I still don't know how to calculate the variance of a fraction using replicate weights but I don't know if I will need to after all.

The most important thing I learned is that the data matrix is still a work in progress, I should focus on doing what I know how to do for sure and then fill in the gaps when it's finalized in mid December.

SashaWeinstein commented 2 years ago

Employment by occupation, industry sector

The two ACS PUMS variables for occupation I can find are INDP (Industry recode for 2018 and later based on 2017 IND codes (INDP)) and OCCP (Occupation recode for 2018 and later based on 2018 OCC codes (OCCP)). Both are much more granular than the categories listed in the "Employment by occupation" line in the "household economic security sheet" of the data matrix.

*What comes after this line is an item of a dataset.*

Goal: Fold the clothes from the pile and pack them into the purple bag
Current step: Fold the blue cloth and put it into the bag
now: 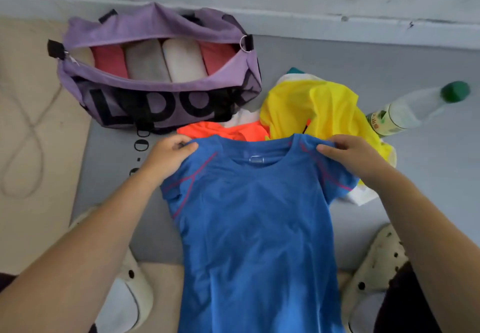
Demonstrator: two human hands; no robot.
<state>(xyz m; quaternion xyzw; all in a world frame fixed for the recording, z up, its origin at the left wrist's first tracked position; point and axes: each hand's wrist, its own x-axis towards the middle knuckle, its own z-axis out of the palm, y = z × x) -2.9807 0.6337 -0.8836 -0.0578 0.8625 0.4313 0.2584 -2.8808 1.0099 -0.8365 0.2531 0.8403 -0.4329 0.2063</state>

Is the idea that there will be a recode to map each occupation in INDP or OCCP the PUMS data to one of the categories in the sheet?

I'm hesitant to add variables to the ingestion pipeline before it's confirmed that I'm using the correct variables and we know how they will be used to create indicators. My current plan is to add PUMS variables that are definitely used for the household economic security indicators and wait on those that are not clear.

SashaWeinstein commented 2 years ago

I have a question that may need a subject matter expert. For some data points we don't have any responses that fall into that category. In the testing data for example there are zero black non-hispanic respondents with a limited english proficiency in PUMA 3901 (southern staten island). The "count" measure for this is of course zero. It's also reported as a fraction of all limited english proficiency people ie the fraction of all people with limited english proficiency in southern staten island that are black non-hispanic. This should be zero too, the 0% of those new yorkers are black non-hispanic. But how do we report the variance of these data points? Is the margin of error and coefficient of variation N/A?